Scientists pointed the Mars rover Opportunity's panoramic camera (Pancam) at the comet, also known as C/2013 A1, capturing images of the flyby. The image that the rover captured is from a 50-second exposure taken about two-and-a-half hours before the closest approach of the comet's nucleus to Mars, according to the space agency.
Opportunity, which has been working on Mars since January 2004, was unable to get images of the comet during its closest approach because the Martian dawn was too bright. The rover, working on the Martian surface, wasn't the only NASA machine to capture images and data, however.
NASA's Mars Reconnaissance Orbiter, which entered Martian orbit on March 10, 2006, used its High Resolution Imaging Science Experiment camera to grab images as the comet hurtled past.
The images the orbiter provided are the highest-resolution views ever acquired of a comet coming from the Oort Cloud, which is at the fringes of the solar system. The comet's Mars flyby provided spacecraft orbiting the Red Planet an opportunity to investigate it from close range, giving scientists information about its nucleus.
NASA has not yet released any details about what details its gleaned about the comet's makeup.
While NASA's rovers Opportunity and Curiosity were protected by the Martian atmosphere, the space agency's three orbiters -- the Mars Odyssey, the Mars Reconnaissance Orbiter and the Mars Atmosphere and Volatile Evolution orbiter -- didn't have that protection. To keep them from being damaged by debris from the comet's nucleus, NASA engineers positioned the orbiters on the far side of the planet during the comet's approach.

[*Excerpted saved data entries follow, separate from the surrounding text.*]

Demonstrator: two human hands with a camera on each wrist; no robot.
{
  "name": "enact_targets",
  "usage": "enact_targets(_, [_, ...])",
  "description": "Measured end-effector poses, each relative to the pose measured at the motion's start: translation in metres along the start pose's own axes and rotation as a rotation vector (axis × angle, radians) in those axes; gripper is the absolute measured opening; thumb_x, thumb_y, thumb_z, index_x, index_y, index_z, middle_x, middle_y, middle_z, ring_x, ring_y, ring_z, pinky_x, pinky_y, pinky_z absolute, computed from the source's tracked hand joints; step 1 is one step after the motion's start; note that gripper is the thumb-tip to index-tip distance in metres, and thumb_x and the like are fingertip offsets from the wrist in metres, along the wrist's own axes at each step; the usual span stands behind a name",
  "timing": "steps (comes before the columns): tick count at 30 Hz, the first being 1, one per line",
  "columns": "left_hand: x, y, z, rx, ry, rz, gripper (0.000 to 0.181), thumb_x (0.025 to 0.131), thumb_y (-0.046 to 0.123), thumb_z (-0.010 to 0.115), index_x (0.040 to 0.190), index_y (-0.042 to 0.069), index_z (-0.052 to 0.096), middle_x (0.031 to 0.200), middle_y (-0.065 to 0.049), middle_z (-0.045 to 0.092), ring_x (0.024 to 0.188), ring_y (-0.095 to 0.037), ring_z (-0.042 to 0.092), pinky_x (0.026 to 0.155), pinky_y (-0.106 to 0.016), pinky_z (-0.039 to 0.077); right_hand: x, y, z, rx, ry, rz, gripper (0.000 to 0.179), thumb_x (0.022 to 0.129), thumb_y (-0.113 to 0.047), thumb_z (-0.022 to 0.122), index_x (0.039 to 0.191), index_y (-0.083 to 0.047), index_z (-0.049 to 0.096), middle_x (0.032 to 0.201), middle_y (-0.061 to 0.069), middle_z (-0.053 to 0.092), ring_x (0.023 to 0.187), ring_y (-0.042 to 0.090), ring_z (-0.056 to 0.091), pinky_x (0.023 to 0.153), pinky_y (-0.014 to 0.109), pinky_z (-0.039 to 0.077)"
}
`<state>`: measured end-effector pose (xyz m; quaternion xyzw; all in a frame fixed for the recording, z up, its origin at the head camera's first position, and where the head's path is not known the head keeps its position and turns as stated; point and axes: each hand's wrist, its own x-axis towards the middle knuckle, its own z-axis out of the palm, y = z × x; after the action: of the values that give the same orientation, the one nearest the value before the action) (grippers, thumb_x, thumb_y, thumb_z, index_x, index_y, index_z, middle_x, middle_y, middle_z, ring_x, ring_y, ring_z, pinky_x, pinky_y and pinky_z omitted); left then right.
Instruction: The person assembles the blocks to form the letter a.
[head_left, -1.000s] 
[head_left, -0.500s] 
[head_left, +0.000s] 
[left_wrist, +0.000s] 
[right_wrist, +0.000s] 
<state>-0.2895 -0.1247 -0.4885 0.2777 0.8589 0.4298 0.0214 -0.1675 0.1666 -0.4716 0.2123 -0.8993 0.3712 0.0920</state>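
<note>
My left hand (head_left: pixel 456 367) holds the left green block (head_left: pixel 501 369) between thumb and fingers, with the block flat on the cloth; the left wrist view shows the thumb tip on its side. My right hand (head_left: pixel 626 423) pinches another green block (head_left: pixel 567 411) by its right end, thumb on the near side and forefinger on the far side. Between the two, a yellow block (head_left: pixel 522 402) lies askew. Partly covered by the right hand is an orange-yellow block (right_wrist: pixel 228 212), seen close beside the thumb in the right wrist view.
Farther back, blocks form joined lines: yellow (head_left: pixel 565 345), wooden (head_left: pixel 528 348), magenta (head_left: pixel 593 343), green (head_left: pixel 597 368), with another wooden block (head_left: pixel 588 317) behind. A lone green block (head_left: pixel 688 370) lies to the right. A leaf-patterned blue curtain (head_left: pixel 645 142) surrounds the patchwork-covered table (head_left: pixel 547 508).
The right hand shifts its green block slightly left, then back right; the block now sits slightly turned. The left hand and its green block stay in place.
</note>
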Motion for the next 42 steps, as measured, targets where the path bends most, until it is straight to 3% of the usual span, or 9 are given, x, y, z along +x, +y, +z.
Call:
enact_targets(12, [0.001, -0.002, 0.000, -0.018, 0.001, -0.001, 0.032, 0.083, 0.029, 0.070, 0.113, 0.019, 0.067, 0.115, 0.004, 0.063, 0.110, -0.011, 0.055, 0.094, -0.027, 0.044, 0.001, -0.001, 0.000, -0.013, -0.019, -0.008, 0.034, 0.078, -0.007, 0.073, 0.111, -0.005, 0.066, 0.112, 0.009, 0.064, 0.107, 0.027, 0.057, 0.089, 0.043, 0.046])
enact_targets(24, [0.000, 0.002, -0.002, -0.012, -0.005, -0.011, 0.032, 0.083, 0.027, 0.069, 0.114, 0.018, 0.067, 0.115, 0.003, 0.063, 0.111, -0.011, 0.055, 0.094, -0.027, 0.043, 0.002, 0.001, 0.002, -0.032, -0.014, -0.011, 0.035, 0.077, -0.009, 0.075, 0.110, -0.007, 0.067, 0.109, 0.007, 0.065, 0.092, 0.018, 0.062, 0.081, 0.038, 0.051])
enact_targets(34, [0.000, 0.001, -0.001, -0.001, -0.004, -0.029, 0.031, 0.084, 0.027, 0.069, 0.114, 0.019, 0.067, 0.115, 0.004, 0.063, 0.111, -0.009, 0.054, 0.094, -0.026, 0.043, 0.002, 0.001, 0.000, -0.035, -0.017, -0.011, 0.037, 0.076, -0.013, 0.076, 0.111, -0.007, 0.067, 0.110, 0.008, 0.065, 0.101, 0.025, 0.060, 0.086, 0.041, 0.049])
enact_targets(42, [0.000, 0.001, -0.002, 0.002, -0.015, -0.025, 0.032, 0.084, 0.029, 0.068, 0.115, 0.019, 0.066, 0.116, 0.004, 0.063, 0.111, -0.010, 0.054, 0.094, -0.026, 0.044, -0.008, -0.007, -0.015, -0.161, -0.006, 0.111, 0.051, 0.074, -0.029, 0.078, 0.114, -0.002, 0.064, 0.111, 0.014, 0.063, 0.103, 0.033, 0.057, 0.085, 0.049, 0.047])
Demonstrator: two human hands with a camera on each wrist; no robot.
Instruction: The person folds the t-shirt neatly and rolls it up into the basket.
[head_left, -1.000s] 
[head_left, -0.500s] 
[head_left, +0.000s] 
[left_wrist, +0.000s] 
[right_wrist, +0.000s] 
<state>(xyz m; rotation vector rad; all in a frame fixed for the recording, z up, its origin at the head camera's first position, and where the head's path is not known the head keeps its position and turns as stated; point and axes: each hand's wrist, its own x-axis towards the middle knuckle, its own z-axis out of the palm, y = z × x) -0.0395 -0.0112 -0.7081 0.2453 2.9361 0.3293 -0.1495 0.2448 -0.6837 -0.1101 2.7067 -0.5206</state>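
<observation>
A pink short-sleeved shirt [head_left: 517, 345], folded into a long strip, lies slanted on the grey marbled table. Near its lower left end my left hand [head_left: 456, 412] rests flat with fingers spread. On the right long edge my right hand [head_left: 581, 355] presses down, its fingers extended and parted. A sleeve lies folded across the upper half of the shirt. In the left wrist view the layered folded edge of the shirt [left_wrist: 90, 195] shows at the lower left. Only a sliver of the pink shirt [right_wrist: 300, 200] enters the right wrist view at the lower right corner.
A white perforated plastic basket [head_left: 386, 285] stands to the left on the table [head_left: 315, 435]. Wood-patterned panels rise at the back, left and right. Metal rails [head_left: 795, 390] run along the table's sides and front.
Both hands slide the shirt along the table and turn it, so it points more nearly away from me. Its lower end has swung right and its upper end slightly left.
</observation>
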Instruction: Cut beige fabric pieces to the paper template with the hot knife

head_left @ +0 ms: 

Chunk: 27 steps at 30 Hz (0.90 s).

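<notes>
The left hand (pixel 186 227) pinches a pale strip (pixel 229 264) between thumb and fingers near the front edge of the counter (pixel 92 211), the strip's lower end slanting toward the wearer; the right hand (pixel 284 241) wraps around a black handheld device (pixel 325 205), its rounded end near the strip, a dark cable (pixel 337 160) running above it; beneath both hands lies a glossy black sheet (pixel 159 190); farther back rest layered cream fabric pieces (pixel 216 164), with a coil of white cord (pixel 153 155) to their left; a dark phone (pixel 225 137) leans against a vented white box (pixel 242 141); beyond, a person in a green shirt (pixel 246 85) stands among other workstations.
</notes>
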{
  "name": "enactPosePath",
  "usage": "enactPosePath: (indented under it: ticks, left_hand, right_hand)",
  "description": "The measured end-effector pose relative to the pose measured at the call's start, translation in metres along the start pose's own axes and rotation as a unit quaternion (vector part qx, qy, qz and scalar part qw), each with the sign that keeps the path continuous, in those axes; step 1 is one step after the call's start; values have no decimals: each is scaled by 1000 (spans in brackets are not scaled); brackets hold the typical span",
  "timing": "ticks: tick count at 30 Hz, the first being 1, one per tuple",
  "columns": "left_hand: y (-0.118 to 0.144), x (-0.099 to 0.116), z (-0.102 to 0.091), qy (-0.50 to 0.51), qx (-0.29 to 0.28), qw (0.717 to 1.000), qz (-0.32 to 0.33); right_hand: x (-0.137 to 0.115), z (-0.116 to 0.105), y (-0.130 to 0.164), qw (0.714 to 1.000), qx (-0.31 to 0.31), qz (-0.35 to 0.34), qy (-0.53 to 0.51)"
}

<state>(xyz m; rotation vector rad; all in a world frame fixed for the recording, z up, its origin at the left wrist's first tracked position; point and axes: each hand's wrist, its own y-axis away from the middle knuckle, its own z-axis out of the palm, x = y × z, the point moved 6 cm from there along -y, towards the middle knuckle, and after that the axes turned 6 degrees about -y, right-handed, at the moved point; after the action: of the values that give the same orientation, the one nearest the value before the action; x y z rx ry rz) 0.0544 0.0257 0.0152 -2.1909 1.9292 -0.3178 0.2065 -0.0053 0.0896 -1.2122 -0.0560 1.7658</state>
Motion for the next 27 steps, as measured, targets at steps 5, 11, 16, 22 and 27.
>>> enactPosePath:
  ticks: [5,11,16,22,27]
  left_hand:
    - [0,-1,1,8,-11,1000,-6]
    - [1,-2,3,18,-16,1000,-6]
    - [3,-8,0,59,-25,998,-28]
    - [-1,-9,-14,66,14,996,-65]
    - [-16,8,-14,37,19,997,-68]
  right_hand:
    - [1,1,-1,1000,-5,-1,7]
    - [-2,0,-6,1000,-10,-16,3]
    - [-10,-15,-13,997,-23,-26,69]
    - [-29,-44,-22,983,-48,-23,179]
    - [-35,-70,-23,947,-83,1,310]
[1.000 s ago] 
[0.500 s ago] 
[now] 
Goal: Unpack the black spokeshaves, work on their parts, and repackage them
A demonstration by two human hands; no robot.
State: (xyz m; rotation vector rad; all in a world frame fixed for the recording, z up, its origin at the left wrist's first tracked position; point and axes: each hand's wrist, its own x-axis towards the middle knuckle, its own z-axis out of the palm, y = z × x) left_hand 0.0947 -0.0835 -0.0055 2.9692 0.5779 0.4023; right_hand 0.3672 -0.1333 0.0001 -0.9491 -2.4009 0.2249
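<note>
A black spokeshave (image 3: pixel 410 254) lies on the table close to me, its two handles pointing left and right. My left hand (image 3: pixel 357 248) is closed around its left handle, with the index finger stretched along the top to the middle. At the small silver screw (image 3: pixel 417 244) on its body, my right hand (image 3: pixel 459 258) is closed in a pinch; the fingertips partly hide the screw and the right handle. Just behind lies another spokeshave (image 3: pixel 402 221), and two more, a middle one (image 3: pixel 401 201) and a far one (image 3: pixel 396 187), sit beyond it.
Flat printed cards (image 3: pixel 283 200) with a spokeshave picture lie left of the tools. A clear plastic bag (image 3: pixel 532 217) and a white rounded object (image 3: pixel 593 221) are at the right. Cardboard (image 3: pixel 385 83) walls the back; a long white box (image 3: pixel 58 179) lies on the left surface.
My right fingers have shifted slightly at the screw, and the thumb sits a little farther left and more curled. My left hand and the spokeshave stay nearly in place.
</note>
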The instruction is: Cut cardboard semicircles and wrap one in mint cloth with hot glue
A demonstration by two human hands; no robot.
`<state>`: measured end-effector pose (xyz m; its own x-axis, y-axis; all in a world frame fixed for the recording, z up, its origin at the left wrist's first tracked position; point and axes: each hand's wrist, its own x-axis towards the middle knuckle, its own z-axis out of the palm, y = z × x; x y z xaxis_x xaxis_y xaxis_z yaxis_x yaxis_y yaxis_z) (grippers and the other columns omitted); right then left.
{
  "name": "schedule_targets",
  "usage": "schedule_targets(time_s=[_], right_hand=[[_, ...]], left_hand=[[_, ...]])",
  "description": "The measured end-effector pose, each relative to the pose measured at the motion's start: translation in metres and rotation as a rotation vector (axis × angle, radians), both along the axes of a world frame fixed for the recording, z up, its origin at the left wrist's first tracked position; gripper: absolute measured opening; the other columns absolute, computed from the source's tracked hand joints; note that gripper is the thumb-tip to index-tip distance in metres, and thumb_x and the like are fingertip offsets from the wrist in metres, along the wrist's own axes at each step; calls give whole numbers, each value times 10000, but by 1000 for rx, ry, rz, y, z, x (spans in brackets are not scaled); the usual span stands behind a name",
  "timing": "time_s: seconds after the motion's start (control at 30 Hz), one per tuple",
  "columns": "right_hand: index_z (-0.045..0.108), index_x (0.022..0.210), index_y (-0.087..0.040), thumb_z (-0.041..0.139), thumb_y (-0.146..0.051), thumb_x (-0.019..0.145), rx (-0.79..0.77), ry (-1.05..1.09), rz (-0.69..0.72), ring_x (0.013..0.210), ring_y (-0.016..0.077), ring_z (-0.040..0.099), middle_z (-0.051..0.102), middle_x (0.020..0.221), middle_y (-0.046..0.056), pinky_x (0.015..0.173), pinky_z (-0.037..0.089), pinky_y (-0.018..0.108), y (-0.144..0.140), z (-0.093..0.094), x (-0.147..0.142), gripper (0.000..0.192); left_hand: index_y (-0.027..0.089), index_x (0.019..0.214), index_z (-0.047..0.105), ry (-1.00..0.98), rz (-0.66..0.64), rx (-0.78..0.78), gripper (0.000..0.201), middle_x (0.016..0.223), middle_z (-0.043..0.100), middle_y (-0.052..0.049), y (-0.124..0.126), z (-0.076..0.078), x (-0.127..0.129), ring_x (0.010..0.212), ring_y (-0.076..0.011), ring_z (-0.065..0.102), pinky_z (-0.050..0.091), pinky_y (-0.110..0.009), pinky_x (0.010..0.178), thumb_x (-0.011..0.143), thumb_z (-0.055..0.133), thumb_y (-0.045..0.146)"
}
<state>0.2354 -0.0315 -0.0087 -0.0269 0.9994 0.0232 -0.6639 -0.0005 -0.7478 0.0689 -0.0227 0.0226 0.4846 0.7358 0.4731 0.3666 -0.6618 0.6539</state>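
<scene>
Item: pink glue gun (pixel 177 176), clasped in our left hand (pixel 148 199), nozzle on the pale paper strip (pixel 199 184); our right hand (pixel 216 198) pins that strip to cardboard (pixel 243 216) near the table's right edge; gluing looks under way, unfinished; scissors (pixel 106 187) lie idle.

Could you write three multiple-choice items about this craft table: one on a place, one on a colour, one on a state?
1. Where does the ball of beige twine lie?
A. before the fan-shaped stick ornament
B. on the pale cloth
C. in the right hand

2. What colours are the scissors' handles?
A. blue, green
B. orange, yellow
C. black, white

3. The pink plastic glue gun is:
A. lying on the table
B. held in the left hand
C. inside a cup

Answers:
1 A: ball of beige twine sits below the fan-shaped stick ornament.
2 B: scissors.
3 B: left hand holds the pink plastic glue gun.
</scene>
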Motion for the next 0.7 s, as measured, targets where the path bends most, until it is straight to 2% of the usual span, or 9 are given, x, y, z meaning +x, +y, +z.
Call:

That didn't keep them from being able to grab images and data about it as it passed by just 87,000 miles away -- the equivalent of about one-third the distance between Earth and its moon.
Scientists hope to use the observations to gain new clues about comets and our solar system.
The Siding Spring comet is made up of a giant swarm of icy objects believed to be material left over from the formation of the solar system.